Ty tried to get Laurel to laugh. “Or, you could always try a goat.”
“I hate goats.” She said flatly, and they all three shared a laugh. Ty had watched her get head-butted hard by a goat when they were on a high school agriculture field trip.
Away from Jilly’
s stall, they placed the mare with the laid-back attitude, and worked to introduce the foal to her, smearing her udder with the dead mare’s milk. Big reached the mare easily and it was love at first nicker for the odd pair. Had it not been for, his refined head and the absence of long feathering hairs on the back of the colt’s legs, Big might have been mistaken as actually being the nurse mare’s foal.
When evening finally came, a neighbor arrived with a backhoe to bury the dead mare. Laurel stared in anguish, watching Derrick and the other man open up the barn to drag the mare’s limp body to her final resting place.

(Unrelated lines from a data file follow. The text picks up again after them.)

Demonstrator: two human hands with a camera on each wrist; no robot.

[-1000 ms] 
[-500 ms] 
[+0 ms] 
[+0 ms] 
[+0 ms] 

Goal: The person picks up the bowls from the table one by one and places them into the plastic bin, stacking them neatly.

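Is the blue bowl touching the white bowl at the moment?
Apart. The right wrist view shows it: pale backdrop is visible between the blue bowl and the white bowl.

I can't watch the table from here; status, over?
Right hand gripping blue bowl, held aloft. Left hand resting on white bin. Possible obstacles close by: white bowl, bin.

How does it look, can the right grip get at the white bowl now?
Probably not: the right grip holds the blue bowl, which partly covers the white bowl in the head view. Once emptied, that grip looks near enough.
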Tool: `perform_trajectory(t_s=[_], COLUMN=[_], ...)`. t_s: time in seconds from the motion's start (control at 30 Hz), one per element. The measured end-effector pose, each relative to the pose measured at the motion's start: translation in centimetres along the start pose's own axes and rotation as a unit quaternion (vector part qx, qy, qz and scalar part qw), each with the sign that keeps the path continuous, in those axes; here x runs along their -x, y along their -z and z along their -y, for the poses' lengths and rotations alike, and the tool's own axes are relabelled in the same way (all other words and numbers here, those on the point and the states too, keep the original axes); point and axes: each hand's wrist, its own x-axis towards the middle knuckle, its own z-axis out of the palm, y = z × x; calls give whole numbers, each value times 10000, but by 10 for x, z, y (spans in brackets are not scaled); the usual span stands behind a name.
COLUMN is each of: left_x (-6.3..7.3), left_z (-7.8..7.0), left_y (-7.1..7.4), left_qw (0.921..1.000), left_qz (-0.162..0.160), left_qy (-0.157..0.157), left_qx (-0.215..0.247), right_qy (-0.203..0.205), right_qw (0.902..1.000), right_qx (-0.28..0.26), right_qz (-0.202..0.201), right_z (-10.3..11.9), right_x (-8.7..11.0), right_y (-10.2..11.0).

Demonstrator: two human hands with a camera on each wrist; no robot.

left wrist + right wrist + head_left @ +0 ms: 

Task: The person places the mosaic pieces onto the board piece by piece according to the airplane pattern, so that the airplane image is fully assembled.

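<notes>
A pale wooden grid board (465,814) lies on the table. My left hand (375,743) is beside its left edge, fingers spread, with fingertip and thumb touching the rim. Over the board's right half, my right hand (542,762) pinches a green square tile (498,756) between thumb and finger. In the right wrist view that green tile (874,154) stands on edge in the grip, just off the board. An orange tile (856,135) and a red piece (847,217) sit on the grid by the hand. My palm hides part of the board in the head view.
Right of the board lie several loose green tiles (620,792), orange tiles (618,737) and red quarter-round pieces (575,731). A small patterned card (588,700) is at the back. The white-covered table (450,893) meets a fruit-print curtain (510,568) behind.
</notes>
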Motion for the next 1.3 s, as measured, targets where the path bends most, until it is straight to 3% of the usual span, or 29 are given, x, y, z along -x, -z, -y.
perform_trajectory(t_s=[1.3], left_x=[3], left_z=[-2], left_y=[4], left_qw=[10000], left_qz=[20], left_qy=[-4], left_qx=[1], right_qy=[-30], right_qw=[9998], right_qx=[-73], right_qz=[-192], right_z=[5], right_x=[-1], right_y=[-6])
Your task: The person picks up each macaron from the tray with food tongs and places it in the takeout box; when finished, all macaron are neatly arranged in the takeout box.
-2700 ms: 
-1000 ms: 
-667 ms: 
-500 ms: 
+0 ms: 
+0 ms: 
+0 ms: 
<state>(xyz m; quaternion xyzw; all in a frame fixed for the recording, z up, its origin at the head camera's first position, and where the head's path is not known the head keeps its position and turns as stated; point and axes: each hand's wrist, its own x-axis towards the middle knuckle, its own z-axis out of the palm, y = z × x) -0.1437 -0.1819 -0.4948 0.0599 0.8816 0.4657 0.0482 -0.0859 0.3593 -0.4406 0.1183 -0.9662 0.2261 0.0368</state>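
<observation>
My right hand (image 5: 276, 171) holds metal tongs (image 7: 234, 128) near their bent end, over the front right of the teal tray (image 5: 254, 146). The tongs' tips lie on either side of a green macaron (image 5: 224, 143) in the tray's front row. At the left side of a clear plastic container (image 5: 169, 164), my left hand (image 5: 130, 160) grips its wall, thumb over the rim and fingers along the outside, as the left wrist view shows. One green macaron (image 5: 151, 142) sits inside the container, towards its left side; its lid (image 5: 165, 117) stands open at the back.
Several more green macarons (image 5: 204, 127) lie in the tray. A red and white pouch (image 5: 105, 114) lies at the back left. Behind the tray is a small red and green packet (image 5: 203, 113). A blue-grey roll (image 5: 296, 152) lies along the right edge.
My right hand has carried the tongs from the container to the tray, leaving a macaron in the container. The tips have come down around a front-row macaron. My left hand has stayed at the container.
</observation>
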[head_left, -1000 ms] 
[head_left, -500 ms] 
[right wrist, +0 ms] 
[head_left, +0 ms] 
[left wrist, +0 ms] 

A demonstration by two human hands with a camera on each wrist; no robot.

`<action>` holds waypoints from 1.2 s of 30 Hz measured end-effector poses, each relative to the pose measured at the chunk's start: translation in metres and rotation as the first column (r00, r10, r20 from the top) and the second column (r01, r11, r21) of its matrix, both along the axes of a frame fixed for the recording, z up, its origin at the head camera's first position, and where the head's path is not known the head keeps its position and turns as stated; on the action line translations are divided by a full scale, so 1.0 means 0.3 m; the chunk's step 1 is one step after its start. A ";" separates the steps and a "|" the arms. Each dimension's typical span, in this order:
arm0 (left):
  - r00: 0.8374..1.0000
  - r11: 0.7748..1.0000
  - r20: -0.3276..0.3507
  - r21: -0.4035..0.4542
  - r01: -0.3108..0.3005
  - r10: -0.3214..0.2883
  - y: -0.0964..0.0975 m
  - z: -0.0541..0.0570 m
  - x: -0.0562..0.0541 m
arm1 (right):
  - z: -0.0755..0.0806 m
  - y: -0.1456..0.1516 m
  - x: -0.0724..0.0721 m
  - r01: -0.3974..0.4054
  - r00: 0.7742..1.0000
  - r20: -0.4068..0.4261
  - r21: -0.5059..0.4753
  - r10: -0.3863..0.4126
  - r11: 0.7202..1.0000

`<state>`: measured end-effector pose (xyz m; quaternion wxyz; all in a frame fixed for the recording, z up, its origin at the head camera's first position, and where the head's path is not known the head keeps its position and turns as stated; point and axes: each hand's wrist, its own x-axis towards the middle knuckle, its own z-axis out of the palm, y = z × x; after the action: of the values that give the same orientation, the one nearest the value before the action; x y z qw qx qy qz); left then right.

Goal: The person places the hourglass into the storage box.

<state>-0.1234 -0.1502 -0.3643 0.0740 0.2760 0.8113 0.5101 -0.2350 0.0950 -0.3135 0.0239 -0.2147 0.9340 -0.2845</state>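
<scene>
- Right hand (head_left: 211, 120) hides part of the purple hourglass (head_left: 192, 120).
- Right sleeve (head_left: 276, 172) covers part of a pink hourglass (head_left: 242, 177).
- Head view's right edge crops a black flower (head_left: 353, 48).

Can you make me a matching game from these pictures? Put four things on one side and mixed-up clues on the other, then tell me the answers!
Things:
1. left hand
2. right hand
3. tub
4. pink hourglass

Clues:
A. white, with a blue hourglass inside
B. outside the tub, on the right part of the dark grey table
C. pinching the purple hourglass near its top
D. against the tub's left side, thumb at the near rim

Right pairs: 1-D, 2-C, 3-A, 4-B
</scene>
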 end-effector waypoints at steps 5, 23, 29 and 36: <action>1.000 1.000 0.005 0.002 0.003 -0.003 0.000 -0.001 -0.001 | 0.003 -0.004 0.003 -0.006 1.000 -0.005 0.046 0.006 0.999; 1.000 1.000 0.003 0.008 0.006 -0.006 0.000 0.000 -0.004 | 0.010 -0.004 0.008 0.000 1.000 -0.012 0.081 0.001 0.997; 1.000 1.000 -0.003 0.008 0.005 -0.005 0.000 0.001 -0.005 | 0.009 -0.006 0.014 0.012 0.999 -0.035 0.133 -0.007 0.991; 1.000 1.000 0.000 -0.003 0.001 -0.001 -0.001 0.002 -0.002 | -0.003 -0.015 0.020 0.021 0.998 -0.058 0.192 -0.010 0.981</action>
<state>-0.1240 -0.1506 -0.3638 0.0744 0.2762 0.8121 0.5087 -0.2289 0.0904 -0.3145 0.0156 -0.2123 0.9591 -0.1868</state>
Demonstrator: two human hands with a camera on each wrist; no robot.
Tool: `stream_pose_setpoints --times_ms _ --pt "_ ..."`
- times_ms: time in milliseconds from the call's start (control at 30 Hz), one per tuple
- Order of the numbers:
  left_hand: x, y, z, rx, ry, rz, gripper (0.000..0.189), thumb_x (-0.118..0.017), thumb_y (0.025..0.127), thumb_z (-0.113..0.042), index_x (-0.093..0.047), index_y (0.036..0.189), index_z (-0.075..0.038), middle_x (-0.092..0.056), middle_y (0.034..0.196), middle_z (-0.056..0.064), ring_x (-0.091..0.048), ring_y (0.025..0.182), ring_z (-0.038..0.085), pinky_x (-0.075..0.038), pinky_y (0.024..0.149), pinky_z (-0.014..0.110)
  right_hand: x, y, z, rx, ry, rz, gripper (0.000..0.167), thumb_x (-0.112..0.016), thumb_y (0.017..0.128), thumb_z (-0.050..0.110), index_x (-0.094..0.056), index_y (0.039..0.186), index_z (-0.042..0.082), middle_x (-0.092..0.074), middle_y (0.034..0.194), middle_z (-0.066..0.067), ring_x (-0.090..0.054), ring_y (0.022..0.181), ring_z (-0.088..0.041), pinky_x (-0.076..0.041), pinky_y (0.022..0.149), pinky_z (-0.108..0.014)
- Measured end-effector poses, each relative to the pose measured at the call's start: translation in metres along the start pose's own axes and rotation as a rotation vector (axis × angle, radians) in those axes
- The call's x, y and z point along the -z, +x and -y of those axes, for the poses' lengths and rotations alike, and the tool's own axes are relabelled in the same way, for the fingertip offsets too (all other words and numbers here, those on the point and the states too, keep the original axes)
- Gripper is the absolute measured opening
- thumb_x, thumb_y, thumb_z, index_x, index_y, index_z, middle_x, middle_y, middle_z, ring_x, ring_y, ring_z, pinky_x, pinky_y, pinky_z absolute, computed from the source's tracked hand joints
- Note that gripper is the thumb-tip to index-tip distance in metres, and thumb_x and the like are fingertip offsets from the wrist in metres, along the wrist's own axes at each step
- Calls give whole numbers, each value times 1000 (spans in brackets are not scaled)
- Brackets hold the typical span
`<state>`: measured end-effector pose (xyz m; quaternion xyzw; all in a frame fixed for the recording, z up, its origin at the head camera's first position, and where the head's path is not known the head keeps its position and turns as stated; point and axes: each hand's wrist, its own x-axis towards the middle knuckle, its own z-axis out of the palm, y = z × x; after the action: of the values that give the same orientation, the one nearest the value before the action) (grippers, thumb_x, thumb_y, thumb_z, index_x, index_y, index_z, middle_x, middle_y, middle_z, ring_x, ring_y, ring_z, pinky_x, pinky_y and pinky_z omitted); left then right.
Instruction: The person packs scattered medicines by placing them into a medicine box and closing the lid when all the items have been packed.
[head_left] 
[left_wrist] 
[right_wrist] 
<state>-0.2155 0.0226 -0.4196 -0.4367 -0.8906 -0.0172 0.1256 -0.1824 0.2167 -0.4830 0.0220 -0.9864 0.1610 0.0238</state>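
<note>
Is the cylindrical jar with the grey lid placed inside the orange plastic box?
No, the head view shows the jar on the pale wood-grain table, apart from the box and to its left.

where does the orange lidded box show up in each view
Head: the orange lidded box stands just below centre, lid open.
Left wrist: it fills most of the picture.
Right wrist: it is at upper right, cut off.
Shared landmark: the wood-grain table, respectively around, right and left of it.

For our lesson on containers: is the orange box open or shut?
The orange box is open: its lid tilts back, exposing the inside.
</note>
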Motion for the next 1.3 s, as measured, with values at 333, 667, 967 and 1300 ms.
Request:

Derrick had designated a place well away from the house. As the backhoe went to the task of digging the deep grave, he went to check on Laurel.
She sat on the deck, not enjoying the breeze that brought the drone of the backhoe to the house. Laurel was numb from the pain of losing Jilly and the lack of sleep. Derrick trotted up to the house in a tired lumber. He pulled up a chair facing hers. He looked at her with sorry eyes, not knowing what to do or say. Piercing the silence with its somber roar, the backhoe droned on, laboring in the heavy dirt. Laurel began to cry, and then sob uncontrollably. He pulled her into his arms.
They sat, knee between knees in sad embrace, Laurel’s tears mixing with the sweat, blood, and dirt on Derrick’s arm. Neither had the strength to care. Her sobs eventually quieted, he held her gently, and the noise of the backhoe came to the forefront as it finished its dreary task.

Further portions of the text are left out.